ここ『鏡の湖水領』は、王国で最も美しいと言われる土地だ。とりわけ秋は素晴らしい。領内に点在する湖はにぎわしい夏を終え、穏やかな色をたたえている。それを取り巻く森の木々はあざやかに色づく紅葉をまとって、晴れ着姿の貴婦人のようだ。その貴婦人がたの足元を、二人を乗せた馬車は駆け抜けた。
父は、隣村に滞在する背の高い猟師を代役にと考えたのだった。だが。
「もういない?」
「禁猟期間が明けたからね。山に戻っちまったよ」
宿屋の中から、父の騒ぐ声が聞こえてくる。外で馬の面倒を見ていたヘンリクもうめいた。
秋祭りでは毎年、モス村の伝説にちなんだ『ドラゴン退治』の劇が上演される。といっても小さな村なので、役者も演出も村人ばかり。素人演劇に毛が生えたようなものだ。
ただ、主役の騎士は問題だった。村には伝説の騎士のものだという鎧が残っているが、それがやたらと大きく重いのだ。しかも、神聖な騎士の役には台詞がない。しんどい上に面白みもない役なので村人からは敬遠されて、いつも外部に役者を頼んでいた。その役者が来られなくなってしまったのである。
「もう、丸太にでも着せておくか……?」
ヘンリクは天を仰いだ。そのとき、蹄鉄の音が聞こえてきた。振り向くと、行商人の馬車が入ってきたところだ。このあたりで薪などを集めて、街に卸すのだろう。
空のはずの荷台に、誰か座っている。ヘンリクは目をみはった。
「さあ旦那、悪いがここまでだ。この先は乗合馬車を使ってくれよ」
「助かった。かたじけない」
荷台から降りてまっすぐ立ったその姿が、大きかった。

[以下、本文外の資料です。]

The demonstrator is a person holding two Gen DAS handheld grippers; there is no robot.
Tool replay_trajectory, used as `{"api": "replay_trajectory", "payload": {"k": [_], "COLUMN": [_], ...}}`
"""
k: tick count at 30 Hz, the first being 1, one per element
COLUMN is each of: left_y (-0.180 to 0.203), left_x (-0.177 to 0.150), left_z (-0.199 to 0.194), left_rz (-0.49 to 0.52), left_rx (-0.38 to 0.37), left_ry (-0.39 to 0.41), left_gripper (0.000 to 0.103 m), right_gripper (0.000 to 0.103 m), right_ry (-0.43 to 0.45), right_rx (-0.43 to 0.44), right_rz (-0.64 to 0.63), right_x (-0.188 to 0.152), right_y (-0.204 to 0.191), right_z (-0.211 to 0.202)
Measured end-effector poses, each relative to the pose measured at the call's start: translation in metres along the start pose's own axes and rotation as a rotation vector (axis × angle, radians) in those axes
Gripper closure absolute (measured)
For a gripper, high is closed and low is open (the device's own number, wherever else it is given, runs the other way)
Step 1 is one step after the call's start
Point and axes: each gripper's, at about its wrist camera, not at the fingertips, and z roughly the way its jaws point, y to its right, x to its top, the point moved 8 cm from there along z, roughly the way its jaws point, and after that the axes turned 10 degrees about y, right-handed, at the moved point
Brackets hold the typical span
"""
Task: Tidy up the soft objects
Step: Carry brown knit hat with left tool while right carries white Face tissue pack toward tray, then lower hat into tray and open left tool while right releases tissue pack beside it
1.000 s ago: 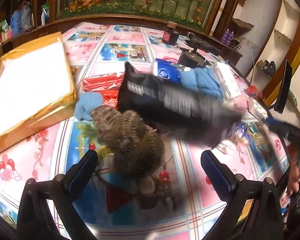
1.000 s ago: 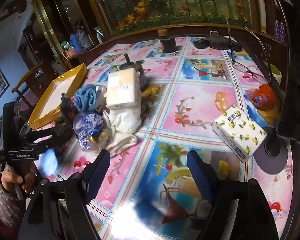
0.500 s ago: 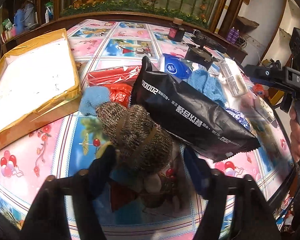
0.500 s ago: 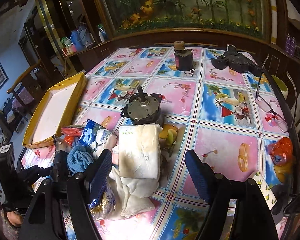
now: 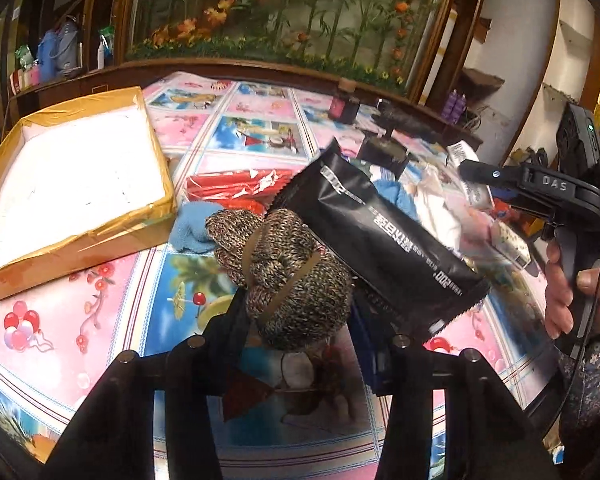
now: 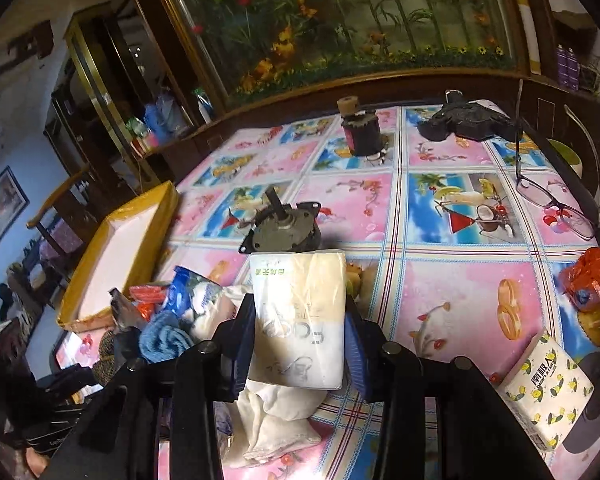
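My left gripper (image 5: pixel 300 320) is shut on a brown knitted bundle (image 5: pixel 288 276) tied with a rubber band, and holds it just above the tablecloth. A black foil pouch (image 5: pixel 384 240) leans against the bundle's right side. My right gripper (image 6: pixel 296 344) is shut on a white tissue pack (image 6: pixel 300 320) that lies on a white cloth (image 6: pixel 272 420). A blue cloth (image 6: pixel 164 340) and a blue-white bag (image 6: pixel 192 296) lie in the pile to its left. The blue cloth also shows in the left wrist view (image 5: pixel 192 228).
An open yellow-edged box (image 5: pixel 64 184) with a white inside stands at the left. Red packets (image 5: pixel 236 188), a grey motor (image 6: pixel 284 232), a dark jar (image 6: pixel 360 128), glasses (image 6: pixel 552 200), a lemon-print tissue pack (image 6: pixel 540 392) and an orange bag (image 6: pixel 588 280) lie on the table.
Both grippers have closed: the left on the knitted bundle, the right on the white tissue pack after it moved in over the pile. The black pouch has settled against the bundle.
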Motion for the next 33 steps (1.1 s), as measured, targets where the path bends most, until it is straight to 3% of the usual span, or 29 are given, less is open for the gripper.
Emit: {"api": "replay_trajectory", "payload": {"k": [3, 7, 14, 25, 33], "left_y": [-0.007, -0.01, -0.013, -0.007, -0.032], "left_x": [0.002, 0.004, 0.011, 0.019, 0.037], "left_z": [-0.002, -0.004, -0.02, -0.035, -0.063], "left_rz": [-0.053, -0.083, -0.068, 0.013, 0.02], "left_rx": [0.005, 0.006, 0.048, 0.104, 0.179], "left_ry": [0.02, 0.064, 0.181, 0.229, 0.273], "left_gripper": [0.056, 0.056, 0.056, 0.056, 0.056], "right_gripper": [0.06, 0.06, 0.059, 0.059, 0.059], "right_ry": [0.075, 0.111, 0.065, 0.068, 0.039], "right_rx": [0.048, 0.122, 0.198, 0.262, 0.321], "right_rz": [-0.015, -0.071, -0.183, -0.204, -0.205], "right_x": [0.01, 0.012, -0.015, -0.023, -0.029], "right_y": [-0.011, -0.035, -0.071, -0.104, -0.156], "right_z": [-0.015, -0.028, -0.024, -0.022, -0.008]}}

齢は四十くらいだろうか、腹回りが少々太めだが、それも貫禄と言えるような雰囲気のある男だ。旅行鞄を一つ提げ、あたりを見回していた男はすぐにヘンリクと目が合った。
「君、ちょっと教えて欲しいのだが……」
近づいてきた男の腕を、ヘンリクはがっしとつかんだ。数秒後、宿から出てきた父が「ヘンリク、離すなーっ!」と叫びながら突進してきた。